Summary of the Judgment

The Supreme Court unanimously held that:

  1. Waiver Ambiguity: The critical indemnity-cap provision of the 2020 Letter Agreement—Section 4(a)—was subject to more than one reasonable interpretation. Under the applicable Rule 12(b)(6) standard, the Superior Court erred by selecting the Sellers’ “broad waiver” interpretation and dismissing the Buyers’ fraudulent inducement claims. Because the clause was ambiguous, the court cannot decide as a matter of law which interpretation controls.
  2. Fraudulent Concealment Tolling: The Buyers adequately pleaded that the Sellers affirmatively concealed facts giving rise to the indemnification claim—false representations and document-withholding during FDA inquiries—which may have prevented the Buyers from discovering their cause of action.

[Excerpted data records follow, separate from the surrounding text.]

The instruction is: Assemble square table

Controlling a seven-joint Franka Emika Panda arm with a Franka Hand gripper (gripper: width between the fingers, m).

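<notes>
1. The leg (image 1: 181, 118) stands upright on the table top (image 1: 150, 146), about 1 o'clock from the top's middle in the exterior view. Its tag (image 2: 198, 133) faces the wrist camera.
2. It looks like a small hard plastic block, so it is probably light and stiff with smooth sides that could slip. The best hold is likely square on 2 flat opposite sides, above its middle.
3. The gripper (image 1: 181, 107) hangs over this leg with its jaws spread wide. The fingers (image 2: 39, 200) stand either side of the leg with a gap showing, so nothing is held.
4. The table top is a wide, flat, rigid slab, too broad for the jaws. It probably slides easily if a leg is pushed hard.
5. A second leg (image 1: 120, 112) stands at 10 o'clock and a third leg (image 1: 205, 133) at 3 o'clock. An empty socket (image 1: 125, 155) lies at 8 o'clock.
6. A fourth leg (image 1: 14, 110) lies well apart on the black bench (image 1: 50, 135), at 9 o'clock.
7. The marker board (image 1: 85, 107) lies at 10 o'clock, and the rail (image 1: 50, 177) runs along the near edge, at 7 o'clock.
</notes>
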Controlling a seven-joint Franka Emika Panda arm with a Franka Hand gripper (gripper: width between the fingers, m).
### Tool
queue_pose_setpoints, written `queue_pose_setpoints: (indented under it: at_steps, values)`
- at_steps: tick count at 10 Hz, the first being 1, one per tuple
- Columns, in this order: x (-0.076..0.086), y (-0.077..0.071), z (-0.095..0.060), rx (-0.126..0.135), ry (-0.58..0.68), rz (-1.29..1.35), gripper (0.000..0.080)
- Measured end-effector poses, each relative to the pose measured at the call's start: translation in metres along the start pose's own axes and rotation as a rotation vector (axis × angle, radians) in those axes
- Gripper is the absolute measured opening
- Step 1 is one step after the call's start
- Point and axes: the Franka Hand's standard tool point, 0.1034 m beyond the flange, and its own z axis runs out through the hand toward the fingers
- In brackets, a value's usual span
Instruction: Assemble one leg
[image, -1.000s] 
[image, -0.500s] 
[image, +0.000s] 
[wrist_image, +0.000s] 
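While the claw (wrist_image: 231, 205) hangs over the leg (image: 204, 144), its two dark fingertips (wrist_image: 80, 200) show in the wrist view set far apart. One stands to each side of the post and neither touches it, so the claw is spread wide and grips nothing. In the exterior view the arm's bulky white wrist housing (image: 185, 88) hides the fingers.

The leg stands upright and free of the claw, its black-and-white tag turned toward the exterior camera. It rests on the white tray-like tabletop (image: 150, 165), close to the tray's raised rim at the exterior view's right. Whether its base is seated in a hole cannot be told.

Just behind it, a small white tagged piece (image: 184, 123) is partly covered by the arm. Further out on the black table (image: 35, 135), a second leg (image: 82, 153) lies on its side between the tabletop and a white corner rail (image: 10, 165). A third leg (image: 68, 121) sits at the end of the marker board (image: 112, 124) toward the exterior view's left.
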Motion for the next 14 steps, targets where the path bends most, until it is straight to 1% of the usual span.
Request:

Under Delaware law, such concealment can toll contractual survival periods until the date of inquiry notice. Therefore, it was premature to dismiss the indemnity claim as time-barred.

The Supreme Court reversed the Superior Court’s dismissal of Counts I‐III (fraudulent inducement) and Count IV (indemnification) and remanded for further proceedings.

Analysis

Precedents Cited

In reaching its decision, the Court relied on well-established Delaware authorities governing contract interpretation and the doctrine of fraudulent concealment:

  • VLIW Tech., LLC v. Hewlett-Packard Co., 840 A.2d 606 (Del. 2003): A trial court may grant a 12(b)(6) motion to dismiss based on contract language only if the moving party’s interpretation is the only reasonable interpretation. Ambiguities must be resolved after fact-finding, not at the pleading stage.
  • Osborn ex rel. Osborn v. Kemp, 991 A.2d 1153 (Del. 2010): Contract language is ambiguous if it is susceptible to more than one reasonable meaning; courts cannot pick between competing reasonable interpretations on a motion to dismiss.
  • Pilot Air Freight, LLC v. Manna Freight Systems, Inc., 2020 WL 5588671 (Del. Ch. Sept. 18, 2020): A contractual survival period may be tolled under the doctrine of fraudulent concealment if the defendant’s affirmative acts prevented or delayed discovery of the cause of action.
  • In re Tyson Foods, Inc., 919 A.2d 563 (Del. Ch. 2007) and related Chancery decisions: Elaborate the elements of fraudulent concealment—an “artifice” by the defendant, resulting in the plaintiff’s lack of inquiry notice—and the principle that tolling ends when a plaintiff becomes objectively aware of the wrong.

Legal Reasoning

1. Contract Interpretation and Waiver Ambiguity. The Buyers and Sellers each offered plausible readings of Section 4(a) of their 2020 Letter Agreement. The Sellers’ reading treated the phrase “with respect to . . . the Governmental Proceedings” as a broad, all-encompassing waiver of any fraud or misrepresentation claim connected to the FDA and DOJ inquiries. The Buyers’ reading confined the waiver to “indemnification claims for losses attributable to those Governmental Proceedings,” preserving all other fraud-based suits. Because both readings were reasonable, the clause was ambiguous. Under VLIW, a court cannot resolve such ambiguity at the pleadings stage; doing so would require fact-finding or extrinsic evidence to ascertain the parties’ intent.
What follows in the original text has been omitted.